▶ _INSTRUCTIONS FOR THE TASK_
Copy each line of the listing below exactly and drop the images.

▶ _DATASET CONTENT_

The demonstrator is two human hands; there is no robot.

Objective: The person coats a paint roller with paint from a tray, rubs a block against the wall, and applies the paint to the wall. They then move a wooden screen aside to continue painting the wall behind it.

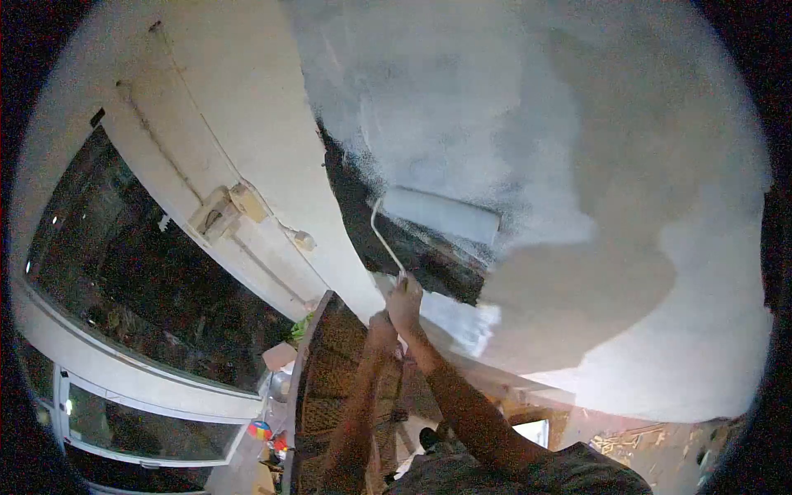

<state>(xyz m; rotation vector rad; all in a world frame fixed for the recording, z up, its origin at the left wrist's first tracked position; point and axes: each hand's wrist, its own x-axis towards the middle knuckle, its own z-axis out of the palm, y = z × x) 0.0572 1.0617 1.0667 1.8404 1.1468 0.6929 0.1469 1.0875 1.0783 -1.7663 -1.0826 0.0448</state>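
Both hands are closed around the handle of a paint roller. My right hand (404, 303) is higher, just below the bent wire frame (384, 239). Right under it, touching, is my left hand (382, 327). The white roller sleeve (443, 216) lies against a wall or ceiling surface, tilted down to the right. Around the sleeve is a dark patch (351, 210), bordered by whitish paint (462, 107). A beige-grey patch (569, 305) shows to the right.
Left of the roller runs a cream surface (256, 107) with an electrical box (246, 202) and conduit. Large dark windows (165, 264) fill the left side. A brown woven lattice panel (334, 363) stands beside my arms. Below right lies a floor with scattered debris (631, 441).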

▶ _FINAL ANSWER_
The demonstrator is two human hands; there is no robot.

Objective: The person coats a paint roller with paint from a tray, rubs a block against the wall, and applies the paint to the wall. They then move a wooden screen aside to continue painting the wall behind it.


<state>(xyz m; rotation vector rad; all in a world frame fixed for the recording, z up, its origin at the left wrist's first tracked position; point and axes: each hand's wrist, its own x-axis towards the middle knuckle, its own z-axis out of the palm, y = z × x) 0.0572 1.0617 1.0667 1.8404 1.1468 0.6929 0.1469 1.0875 1.0783 -1.7663 -1.0826 0.0448</state>
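Both hands are closed around the handle of a paint roller. My right hand (404, 303) is higher, just below the bent wire frame (384, 239). Right under it, touching, is my left hand (382, 327). The white roller sleeve (443, 216) lies against a wall or ceiling surface, tilted down to the right. Around the sleeve is a dark patch (351, 210), bordered by whitish paint (462, 107). A beige-grey patch (569, 305) shows to the right.
Left of the roller runs a cream surface (256, 107) with an electrical box (246, 202) and conduit. Large dark windows (165, 264) fill the left side. A brown woven lattice panel (334, 363) stands beside my arms. Below right lies a floor with scattered debris (631, 441).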

The response has been given in full.